Everything from the line containing "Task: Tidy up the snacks" through the final line of the material is to be restated word for word, and only that.

___

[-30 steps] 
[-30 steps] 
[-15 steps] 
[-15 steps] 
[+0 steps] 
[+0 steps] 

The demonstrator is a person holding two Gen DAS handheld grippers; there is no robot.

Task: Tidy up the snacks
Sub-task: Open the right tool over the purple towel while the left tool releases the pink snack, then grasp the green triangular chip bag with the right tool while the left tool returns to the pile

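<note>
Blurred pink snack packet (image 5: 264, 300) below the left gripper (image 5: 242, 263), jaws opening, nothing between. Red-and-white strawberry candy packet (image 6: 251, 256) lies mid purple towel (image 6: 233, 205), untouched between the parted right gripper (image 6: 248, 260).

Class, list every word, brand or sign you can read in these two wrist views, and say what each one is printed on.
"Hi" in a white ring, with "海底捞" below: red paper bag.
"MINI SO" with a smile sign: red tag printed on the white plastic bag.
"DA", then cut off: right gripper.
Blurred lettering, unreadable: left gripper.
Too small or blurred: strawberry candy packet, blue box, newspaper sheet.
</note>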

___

Worked solution —
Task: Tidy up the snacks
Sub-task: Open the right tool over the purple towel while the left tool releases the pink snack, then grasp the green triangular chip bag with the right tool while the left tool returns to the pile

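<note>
Blurred pink snack packet (image 5: 264, 300) below the left gripper (image 5: 242, 263), jaws opening, nothing between. Red-and-white strawberry candy packet (image 6: 251, 256) lies mid purple towel (image 6: 233, 205), untouched between the parted right gripper (image 6: 248, 260).

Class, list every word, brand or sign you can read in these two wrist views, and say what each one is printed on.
"Hi" in a white ring, with "海底捞" below: red paper bag.
"MINI SO" with a smile sign: red tag printed on the white plastic bag.
"DA", then cut off: right gripper.
Blurred lettering, unreadable: left gripper.
Too small or blurred: strawberry candy packet, blue box, newspaper sheet.
</note>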

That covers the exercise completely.